How do the FAIR principles and FAIR digital objects co-exist with other open standards such as Decentralized Identifiers being developed by W3C?
Ian: FAIR principles are guidelines rather than standards. FAIR digital objects are a prototypic machine readible artifacts which follow the FAIR guidelines.
This comes across as a very well-thought out program / intiative, but these always run into challenges. If you could wave a magic wand to change anything about your approach, what about it would you change to improve its impact or effectiveness for AZ?
Mathew: If it was a really good magic wand, I'd use it to extract tacit knowledge about the experiment or trial from the minds of the data generators in a standardised and structured form. If it was slightly more powerful still, I'd use it to get people to agree on identifier formats.

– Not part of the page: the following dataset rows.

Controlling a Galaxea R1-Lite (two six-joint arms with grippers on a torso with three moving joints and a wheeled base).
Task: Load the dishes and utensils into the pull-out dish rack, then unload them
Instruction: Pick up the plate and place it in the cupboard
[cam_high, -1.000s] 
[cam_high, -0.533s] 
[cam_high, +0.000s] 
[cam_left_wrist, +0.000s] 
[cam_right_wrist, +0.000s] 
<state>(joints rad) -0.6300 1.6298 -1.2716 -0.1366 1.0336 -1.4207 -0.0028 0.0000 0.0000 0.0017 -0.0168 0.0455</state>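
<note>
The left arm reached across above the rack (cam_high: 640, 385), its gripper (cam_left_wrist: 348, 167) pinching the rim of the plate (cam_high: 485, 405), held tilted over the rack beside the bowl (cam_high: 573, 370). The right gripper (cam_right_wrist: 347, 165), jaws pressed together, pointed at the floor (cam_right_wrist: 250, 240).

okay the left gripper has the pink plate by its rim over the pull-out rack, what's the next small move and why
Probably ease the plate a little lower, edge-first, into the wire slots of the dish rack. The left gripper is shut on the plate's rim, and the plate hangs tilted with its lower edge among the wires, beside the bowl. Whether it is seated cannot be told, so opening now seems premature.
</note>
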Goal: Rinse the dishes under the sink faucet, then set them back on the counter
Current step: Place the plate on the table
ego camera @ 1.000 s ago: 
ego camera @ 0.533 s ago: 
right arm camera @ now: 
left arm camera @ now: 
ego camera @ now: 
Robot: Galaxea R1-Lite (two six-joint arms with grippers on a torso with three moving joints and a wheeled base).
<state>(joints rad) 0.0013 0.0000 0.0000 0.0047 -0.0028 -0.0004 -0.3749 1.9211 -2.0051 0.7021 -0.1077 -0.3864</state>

How do you handle the legacy data, as this will be variable? What have been the major obstacles you have found in your approach ? Digital twin: The twin could be infinite in size, how would you manage this, as all metadata accumulated may not be relevant? Semantic enrichment of metadata in the model can lead to false values being identified, which could bias the twin - how do you avoid this?
Mathew: The programme is designed to provide analytics ready data for ML and AI. If the legacy data is sufficiently structured and confomed, or there is enough interest from R&D to map it to a standard structure, we include it. If not, we don't.
For Mathew: Thanks. Interoperability & language: What was your approach to "harmonize" the R&D Science vs. the manufacturing floor language? Both Mathew and Georges reference "enrichment": How this this defined in your cases. Can it be semantic enrichment?
Mathew: We are not currently harmonising the R&D and manufacturing worlds holistically, but we do have touch points of alignment. Our top level common metadata model helps set the framework for alignment. Yes, enruchment is semantic enrichment. We have entry points for defined fields and terms into mapped ontologies that allow us to expand the description of terms in specific contexts.
This is a question to Matthew, can you elaborate on the particular reasons why AZ doesn't follow the GO-FAIR guidelines as presented by Erik, please?
Mathew: If I have interpreted this correctly, this refers to the published FAIR principles in Erik's deck? The main difference I highlighted is that for us, Accessible, means that, for regulatory reasons, we know who has accessed what data for what reason, rather that Accessible meaningthat the data is available externally. AZ has an obligation to keep certain data confidential.